Write out each line of the material below once more, exactly as it appears.
━━━━━━
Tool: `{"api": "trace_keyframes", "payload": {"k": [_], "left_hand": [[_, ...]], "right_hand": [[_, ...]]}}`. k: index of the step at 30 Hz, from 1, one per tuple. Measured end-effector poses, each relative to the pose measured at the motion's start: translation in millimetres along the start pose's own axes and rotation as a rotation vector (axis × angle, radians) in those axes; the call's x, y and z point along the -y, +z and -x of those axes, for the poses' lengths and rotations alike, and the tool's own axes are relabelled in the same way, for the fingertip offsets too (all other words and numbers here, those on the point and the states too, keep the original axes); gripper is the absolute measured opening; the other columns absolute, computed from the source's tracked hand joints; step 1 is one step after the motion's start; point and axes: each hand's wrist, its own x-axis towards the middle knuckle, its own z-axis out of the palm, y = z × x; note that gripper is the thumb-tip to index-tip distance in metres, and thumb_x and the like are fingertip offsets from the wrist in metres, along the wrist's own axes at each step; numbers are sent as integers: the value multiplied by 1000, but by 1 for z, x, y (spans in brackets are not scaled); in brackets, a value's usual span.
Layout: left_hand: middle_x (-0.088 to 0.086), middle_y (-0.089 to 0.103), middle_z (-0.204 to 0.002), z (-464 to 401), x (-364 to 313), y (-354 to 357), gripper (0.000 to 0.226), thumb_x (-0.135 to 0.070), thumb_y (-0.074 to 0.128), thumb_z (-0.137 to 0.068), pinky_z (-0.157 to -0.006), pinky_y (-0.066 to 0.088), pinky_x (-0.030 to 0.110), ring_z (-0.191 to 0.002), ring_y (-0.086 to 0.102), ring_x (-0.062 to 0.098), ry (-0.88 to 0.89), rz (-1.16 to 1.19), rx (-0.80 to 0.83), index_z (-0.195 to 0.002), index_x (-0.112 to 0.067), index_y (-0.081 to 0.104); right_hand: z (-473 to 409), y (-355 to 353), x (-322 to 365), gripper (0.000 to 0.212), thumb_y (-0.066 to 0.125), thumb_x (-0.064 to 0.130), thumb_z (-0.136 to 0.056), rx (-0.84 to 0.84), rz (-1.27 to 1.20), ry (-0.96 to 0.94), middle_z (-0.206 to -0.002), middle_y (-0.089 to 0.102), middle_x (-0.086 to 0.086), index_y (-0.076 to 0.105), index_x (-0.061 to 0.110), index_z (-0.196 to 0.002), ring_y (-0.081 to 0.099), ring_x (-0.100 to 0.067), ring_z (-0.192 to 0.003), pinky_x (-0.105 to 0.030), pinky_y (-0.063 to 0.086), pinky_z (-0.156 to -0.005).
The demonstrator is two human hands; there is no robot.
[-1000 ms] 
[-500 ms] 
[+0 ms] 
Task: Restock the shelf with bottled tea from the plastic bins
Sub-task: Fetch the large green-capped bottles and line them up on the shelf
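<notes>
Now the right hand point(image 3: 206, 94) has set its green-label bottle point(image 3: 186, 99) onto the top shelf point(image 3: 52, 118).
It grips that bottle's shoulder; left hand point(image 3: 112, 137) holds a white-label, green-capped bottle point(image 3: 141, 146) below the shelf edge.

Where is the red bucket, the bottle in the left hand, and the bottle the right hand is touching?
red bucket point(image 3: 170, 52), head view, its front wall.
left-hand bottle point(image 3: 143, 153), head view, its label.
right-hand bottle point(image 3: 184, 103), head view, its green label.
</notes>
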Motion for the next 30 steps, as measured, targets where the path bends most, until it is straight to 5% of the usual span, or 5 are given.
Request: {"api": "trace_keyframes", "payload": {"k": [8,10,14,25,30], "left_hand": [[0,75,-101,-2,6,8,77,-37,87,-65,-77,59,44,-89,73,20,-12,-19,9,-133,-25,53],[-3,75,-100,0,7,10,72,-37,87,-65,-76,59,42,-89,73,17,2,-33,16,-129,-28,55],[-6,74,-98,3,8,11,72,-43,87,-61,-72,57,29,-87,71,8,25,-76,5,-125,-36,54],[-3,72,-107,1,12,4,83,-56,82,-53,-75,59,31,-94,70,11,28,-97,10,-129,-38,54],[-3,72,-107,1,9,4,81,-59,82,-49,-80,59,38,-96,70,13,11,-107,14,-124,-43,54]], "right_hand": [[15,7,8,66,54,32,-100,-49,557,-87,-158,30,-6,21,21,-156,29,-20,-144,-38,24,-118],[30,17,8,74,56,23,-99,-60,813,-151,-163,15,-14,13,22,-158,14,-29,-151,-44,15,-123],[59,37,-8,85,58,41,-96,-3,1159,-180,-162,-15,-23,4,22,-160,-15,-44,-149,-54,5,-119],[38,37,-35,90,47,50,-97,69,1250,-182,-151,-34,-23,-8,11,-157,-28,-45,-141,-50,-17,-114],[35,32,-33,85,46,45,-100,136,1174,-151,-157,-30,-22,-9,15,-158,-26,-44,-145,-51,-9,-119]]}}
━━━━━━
(TASK ANSWER)
Tool: `{"api": "trace_keyframes", "payload": {"k": [_], "left_hand": [[_, ...]], "right_hand": [[_, ...]]}}`. k: index of the step at 30 Hz, from 1, one per tuple. Measured end-effector poses, each relative to the pose measured at the motion's start: translation in millimetres along the start pose's own axes and rotation as a rotation vector (axis × angle, radians) in those axes; the call's x, y and z point along the -y, +z and -x of those axes, for the poses' lengths and rotations alike, and the tool's own axes are relabelled in the same way, for the fingertip offsets too (all other words and numbers here, those on the point and the states too, keep the original axes); gripper is the absolute measured opening; the other columns absolute, computed from the source's tracked hand joints; step 1 is one step after the motion's start; point and axes: each hand's wrist, its own x-axis towards the middle knuckle, its own z-axis out of the palm, y = z × x; note that gripper is the thumb-tip to index-tip distance in metres, and thumb_x and the like are fingertip offsets from the wrist in metres, along the wrist's own axes at each step; numbers are sent as integers: the value multiplied by 1000, but by 1 for z, x, y (spans in brackets are not scaled); in brackets, a value's usual span.
Layout: left_hand: middle_x (-0.088 to 0.086), middle_y (-0.089 to 0.103), middle_z (-0.204 to 0.002), z (-464 to 401), x (-364 to 313), y (-354 to 357), gripper (0.000 to 0.226), thumb_x (-0.135 to 0.070), thumb_y (-0.074 to 0.128), thumb_z (-0.137 to 0.068), pinky_z (-0.157 to -0.006), pinky_y (-0.066 to 0.088), pinky_x (-0.030 to 0.110), ring_z (-0.191 to 0.002), ring_y (-0.086 to 0.102), ring_x (-0.062 to 0.098), ry (-0.88 to 0.89), rz (-1.16 to 1.19), rx (-0.80 to 0.83), index_z (-0.195 to 0.002), index_x (-0.112 to 0.067), index_y (-0.081 to 0.104); right_hand: z (-473 to 409), y (-355 to 353), x (-322 to 365), gripper (0.000 to 0.212), thumb_y (-0.066 to 0.125), thumb_x (-0.064 to 0.130), thumb_z (-0.136 to 0.056), rx (-0.84 to 0.84), rz (-1.27 to 1.20), ry (-0.96 to 0.94), middle_z (-0.206 to -0.002), middle_y (-0.089 to 0.102), middle_x (-0.086 to 0.086), index_y (-0.076 to 0.105), index_x (-0.061 to 0.110), index_z (-0.196 to 0.002), ring_y (-0.081 to 0.099), ring_x (-0.100 to 0.067), ring_z (-0.192 to 0.003), pinky_x (-0.105 to 0.030), pinky_y (-0.063 to 0.086), pinky_z (-0.156 to -0.005).
The demonstrator is two human hands; there is no robot.
[-1000 ms] 
[-500 ms] 
[+0 ms] 
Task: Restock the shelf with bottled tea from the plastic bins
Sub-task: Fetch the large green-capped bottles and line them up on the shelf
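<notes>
Now the right hand point(image 3: 206, 94) has set its green-label bottle point(image 3: 186, 99) onto the top shelf point(image 3: 52, 118).
It grips that bottle's shoulder; left hand point(image 3: 112, 137) holds a white-label, green-capped bottle point(image 3: 141, 146) below the shelf edge.

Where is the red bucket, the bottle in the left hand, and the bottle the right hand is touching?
red bucket point(image 3: 170, 52), head view, its front wall.
left-hand bottle point(image 3: 143, 153), head view, its label.
right-hand bottle point(image 3: 184, 103), head view, its green label.
</notes>
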Motion for the next 30 steps, as measured, targets where the path bends most, until it is straight to 5% of the usual span, or 5 are given.
Request: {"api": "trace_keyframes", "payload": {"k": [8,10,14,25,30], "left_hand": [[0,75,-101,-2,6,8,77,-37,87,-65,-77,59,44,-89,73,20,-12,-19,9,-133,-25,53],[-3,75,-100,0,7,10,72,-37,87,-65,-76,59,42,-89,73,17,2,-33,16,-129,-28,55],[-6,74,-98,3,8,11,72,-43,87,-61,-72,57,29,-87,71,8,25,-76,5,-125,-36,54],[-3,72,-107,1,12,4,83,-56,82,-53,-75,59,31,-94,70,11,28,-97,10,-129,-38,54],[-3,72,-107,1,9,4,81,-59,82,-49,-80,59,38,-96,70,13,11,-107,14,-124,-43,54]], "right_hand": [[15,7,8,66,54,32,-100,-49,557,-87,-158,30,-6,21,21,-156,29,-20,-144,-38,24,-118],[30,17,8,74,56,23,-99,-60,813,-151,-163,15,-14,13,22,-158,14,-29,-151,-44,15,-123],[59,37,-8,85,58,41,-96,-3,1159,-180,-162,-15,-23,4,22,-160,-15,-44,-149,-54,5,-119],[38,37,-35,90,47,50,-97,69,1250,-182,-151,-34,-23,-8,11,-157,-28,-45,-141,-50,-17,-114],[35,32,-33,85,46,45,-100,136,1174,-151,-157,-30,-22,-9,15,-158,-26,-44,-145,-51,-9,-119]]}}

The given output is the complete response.